» **EXERCISE**:
Copy out all of the lines below exactly; the pictures do not belong in the copy.

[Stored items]

····················

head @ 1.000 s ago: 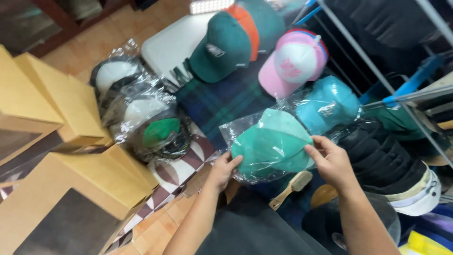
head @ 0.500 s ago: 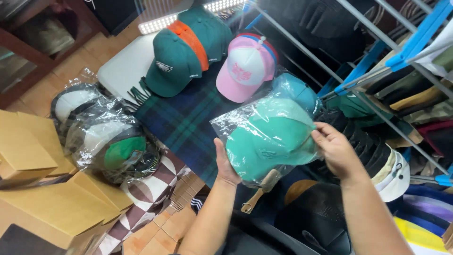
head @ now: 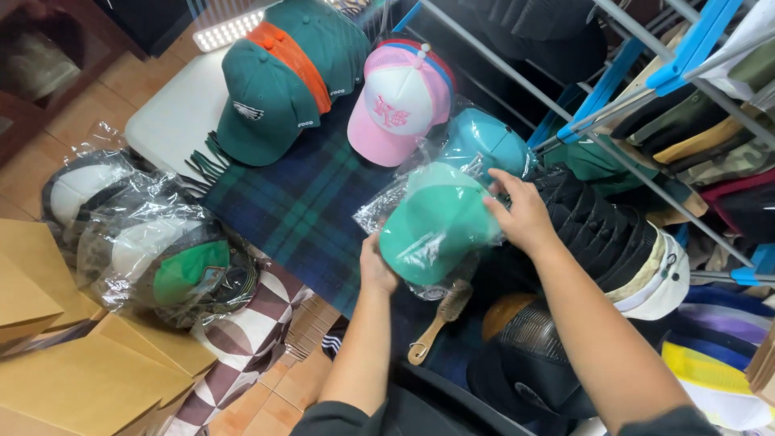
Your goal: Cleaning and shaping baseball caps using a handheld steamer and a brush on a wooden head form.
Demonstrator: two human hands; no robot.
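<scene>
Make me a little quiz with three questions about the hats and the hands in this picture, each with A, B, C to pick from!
1. Where does the wooden brush lie?
A. Just below the bagged green cap
B. On the cardboard boxes
C. On top of the pink cap

2. What colour is the cap with the white front at the far edge of the plaid cloth?
A. Yellow
B. Pink
C. Black

3. How is the bagged green cap held?
A. By one hand only
B. By both hands
C. By no hand, lying flat

Answers: 1 A, the brush sits right under the cap. 2 B, its sides and brim are pink. 3 B, the left hand grips its lower edge and the right hand its far side.
</scene>
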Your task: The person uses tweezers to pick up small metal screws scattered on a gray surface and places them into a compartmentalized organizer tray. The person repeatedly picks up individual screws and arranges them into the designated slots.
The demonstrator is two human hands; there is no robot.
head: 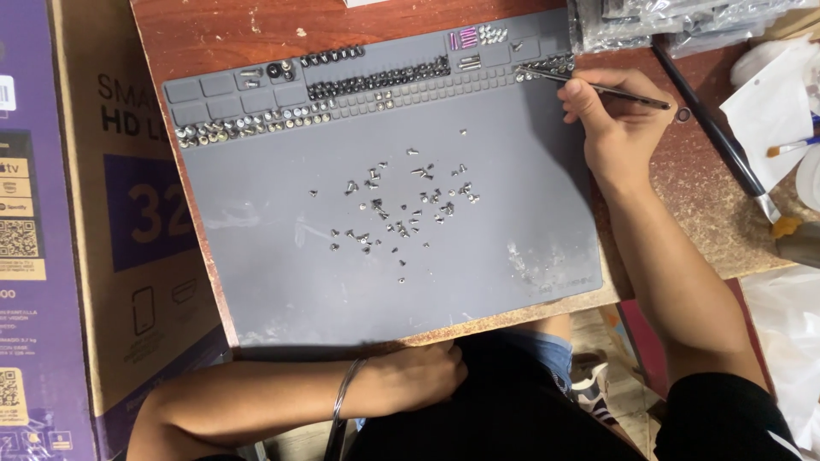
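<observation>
The tweezers (598, 87) are pinched between the thumb and fingers of the right hand (617, 115) near the far right corner of the grey mat (256, 273), their tips reaching left into a small compartment where a cluster of tiny screws (547, 67) lies; whether the tips actually grip one of them is too small to make out. The rear end of the tweezers juts out to the right past the knuckles, over bare wood. The left hand (418, 376) rests below the near edge of the worktop (196, 34), fingers curled loosely inward against the dark clothing of the lap, holding nothing that can be seen; its fingertips are hidden, and a thin bangle (346, 388) circles the wrist. In the middle of the mat, well apart from both hands, loose screws (401, 205) lie scattered, too small to tell one kind from another. Along the mat's far edge run rows of moulded compartments, with sorted screws (376, 83) lined up in them and a few purple pieces (461, 38) toward the far right. The mat covers most of the worn reddish-brown worktop, whose right part is scuffed pale. There a long dark-handled brush (709, 128) lies slanting, beside clear plastic bags (666, 21) cut off at the top and white paper (769, 102) cut off at the right. A purple and brown cardboard box (77, 222) stands against the worktop's left edge, partly out of view.
</observation>
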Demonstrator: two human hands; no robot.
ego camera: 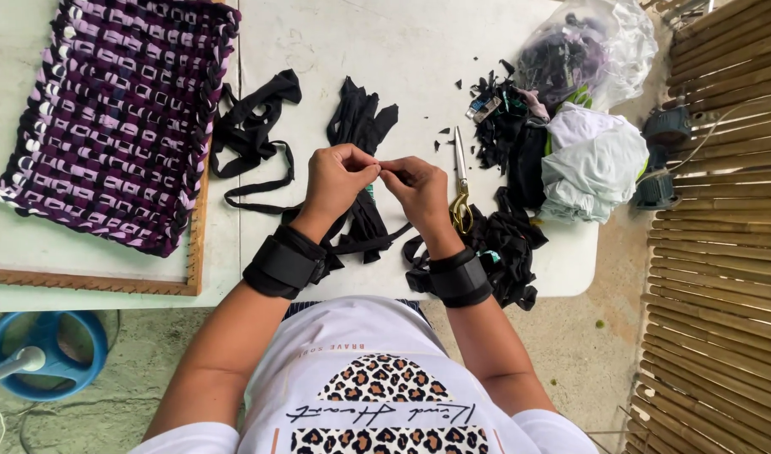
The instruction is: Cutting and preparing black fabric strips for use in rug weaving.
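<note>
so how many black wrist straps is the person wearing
2. One wide black fabric wrist strap wraps the wrist of the left hand; the other black strap wraps the wrist of the right hand. Both show fully, with none hidden.

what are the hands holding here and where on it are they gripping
Both the left hand and right hand pinch a black fabric strip at its upper end between fingertips; the rest hangs down to the table.
</note>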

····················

» **SOLUTION FOR THIS EXERCISE**:
head @ 1.000 s ago: 
head @ 0.500 s ago: 
head @ now: 
Your goal: Cleaning and shaping baseball caps using a handheld steamer and a brush on a wooden head form.
Demonstrator: two human hands; no robot.
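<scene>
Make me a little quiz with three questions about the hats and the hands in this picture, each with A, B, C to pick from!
1. Where does the wooden brush lie?
A. Just below the bagged green cap
B. On the cardboard boxes
C. On top of the pink cap

2. What colour is the cap with the white front at the far edge of the plaid cloth?
A. Yellow
B. Pink
C. Black

3. How is the bagged green cap held?
A. By one hand only
B. By both hands
C. By no hand, lying flat

Answers: 1 A, the brush sits right under the cap. 2 B, its sides and brim are pink. 3 B, the left hand grips its lower edge and the right hand its far side.
</scene>
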Your task: The person uses tweezers to pick up small metal screws scattered on a gray surface and places them into a compartmentalized organizer tray. The person repeatedly picks up individual screws and arranges them into the designated slots.
The demonstrator is two human hands; there is no robot.
head: 
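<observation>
The tweezers (598, 87) are pinched between the thumb and fingers of the right hand (617, 115) near the far right corner of the grey mat (256, 273), their tips reaching left into a small compartment where a cluster of tiny screws (547, 67) lies; whether the tips actually grip one of them is too small to make out. The rear end of the tweezers juts out to the right past the knuckles, over bare wood. The left hand (418, 376) rests below the near edge of the worktop (196, 34), fingers curled loosely inward against the dark clothing of the lap, holding nothing that can be seen; its fingertips are hidden, and a thin bangle (346, 388) circles the wrist. In the middle of the mat, well apart from both hands, loose screws (401, 205) lie scattered, too small to tell one kind from another. Along the mat's far edge run rows of moulded compartments, with sorted screws (376, 83) lined up in them and a few purple pieces (461, 38) toward the far right. The mat covers most of the worn reddish-brown worktop, whose right part is scuffed pale. There a long dark-handled brush (709, 128) lies slanting, beside clear plastic bags (666, 21) cut off at the top and white paper (769, 102) cut off at the right. A purple and brown cardboard box (77, 222) stands against the worktop's left edge, partly out of view.
</observation>
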Demonstrator: two human hands; no robot.
ego camera: 
The instruction is: Cutting and preparing black fabric strips for use in rug weaving.
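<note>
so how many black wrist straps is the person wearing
2. One wide black fabric wrist strap wraps the wrist of the left hand; the other black strap wraps the wrist of the right hand. Both show fully, with none hidden.

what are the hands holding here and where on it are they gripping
Both the left hand and right hand pinch a black fabric strip at its upper end between fingertips; the rest hangs down to the table.
</note>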

That completes the response to the exercise.